Glastonbury Experience

Glastonbury Experience

French-born photographer Grégoire Bernardi came upon the town of Glastonbury by chance, on a weekend trip with friends who had heard that Somerset was the perfect urban antidote. Like most people, he knew Glastonbury only as the namesake of the renowned outdoor music festival, which actually takes place in a neighboring village, but when he arrived in the picturesque town, he found it rife with centuries-old legends of its own, kept alive by a diverse community of New Age and pagan worshippers attracted by the indiscriminate mysticism of the surrounding landscape.

Most of the local legends circle around Glastonbury Tor, a lush green hill overlooking Glastonbury and Somerset, believed by some to be the Avalon of Arthurian legend and the resting place of the Holy Grail. Thousands of years ago, the surrounding plains were flooded by water, and for many centuries the Celts referred to the Tor as Ynys Witrin or the Isle of Glass, deeming it a site of otherworldly crossover that housed the entrance to the underworld, ruled by Gwyn app Nudd who would later become King of the Fairies. It retains its association with all kinds of mystical beliefs and practices, from Goddess worship and Druidism to early Christian traditions, but the ancient site’s status as an intermediary point between the material world and occult realms is undisputed, as is its singular capacity to encompass any and all belief systems without conflict or contradiction.
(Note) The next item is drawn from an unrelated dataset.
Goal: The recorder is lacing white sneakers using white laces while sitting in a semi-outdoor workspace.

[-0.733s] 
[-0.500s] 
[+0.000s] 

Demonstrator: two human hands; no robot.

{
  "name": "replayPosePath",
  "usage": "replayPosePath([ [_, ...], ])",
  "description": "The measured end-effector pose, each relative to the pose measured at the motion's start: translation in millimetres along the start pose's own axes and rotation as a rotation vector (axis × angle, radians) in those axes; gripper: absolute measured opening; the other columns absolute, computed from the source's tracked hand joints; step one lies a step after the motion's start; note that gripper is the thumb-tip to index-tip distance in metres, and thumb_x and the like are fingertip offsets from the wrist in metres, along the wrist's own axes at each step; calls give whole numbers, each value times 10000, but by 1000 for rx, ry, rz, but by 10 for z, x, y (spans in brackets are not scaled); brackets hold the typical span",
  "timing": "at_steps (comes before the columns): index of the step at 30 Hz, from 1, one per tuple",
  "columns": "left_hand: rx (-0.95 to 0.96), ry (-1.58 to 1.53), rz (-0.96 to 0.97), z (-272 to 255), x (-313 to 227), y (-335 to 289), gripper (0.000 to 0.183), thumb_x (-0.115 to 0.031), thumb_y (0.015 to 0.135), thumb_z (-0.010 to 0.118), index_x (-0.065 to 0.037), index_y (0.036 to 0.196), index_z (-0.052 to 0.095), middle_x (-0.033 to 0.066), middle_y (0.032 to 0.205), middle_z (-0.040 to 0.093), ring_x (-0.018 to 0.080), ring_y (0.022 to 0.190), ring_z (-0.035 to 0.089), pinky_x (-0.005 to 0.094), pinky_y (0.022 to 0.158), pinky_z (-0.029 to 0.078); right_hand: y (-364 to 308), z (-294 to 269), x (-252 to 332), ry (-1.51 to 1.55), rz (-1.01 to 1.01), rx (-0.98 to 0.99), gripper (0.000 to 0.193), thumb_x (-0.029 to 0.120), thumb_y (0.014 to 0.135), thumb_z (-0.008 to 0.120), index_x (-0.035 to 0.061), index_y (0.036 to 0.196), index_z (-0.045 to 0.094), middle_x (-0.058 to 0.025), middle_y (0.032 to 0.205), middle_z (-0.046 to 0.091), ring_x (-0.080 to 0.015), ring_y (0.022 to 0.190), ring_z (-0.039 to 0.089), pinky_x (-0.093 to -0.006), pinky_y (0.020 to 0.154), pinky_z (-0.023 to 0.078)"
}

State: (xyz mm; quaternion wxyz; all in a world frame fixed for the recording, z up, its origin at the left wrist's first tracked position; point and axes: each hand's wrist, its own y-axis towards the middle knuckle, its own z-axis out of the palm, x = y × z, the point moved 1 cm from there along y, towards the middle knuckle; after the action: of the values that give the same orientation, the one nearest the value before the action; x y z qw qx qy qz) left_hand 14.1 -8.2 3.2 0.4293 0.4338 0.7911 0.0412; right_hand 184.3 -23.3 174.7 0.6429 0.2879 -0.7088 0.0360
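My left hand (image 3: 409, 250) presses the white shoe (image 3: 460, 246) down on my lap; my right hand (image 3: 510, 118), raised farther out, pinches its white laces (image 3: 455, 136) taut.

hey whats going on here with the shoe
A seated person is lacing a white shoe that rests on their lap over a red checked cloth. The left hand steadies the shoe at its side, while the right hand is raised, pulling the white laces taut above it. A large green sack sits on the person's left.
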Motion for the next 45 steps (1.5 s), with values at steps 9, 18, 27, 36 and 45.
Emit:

Drawing inspiration from David Lynch’s darkly surreal Twin Peaks, which he happened to be watching at the time of his discovery, Bernardi returned several times to Glastonbury to explore and photograph its existing population and their unique rituals. Many of the people he encountered described having been “called to Glastonbury, as if they knew deep down that they belonged to it.” One of them, Bernardi said, “a druid, told me that that he was called to the place in his dreams.” According to the photographer, even more of a draw than the freedom of religious expression was the town’s openness to strangers of all backgrounds and creeds; for those looking to let go the burdens of the past, this was a society that did not ask questions or impose judgment, one that in spite of its proliferation of different religious beliefs had a strong sense of community. Newcomers could redefine themselves without restriction, “choose the person they want to be and find the belief they feel closest to.”

Bernardi spent some time ascertaining how best to position himself in relation to his newfound subjects. At one point, he visited Glastonbury in the company of a journalist, testing out a more systematic, analytical approach to capturing the place and its many mysteries. Another time, he experimented with the use of video in lieu of the still image. But his inner photographer won out; he realized he wanted to bring viewers into his personal experiences without being too prescriptive, permitting them to project their own imaginative and narrative interpretations onto the photographic images—a methodology befitting this amorphous so-called “land of legends.”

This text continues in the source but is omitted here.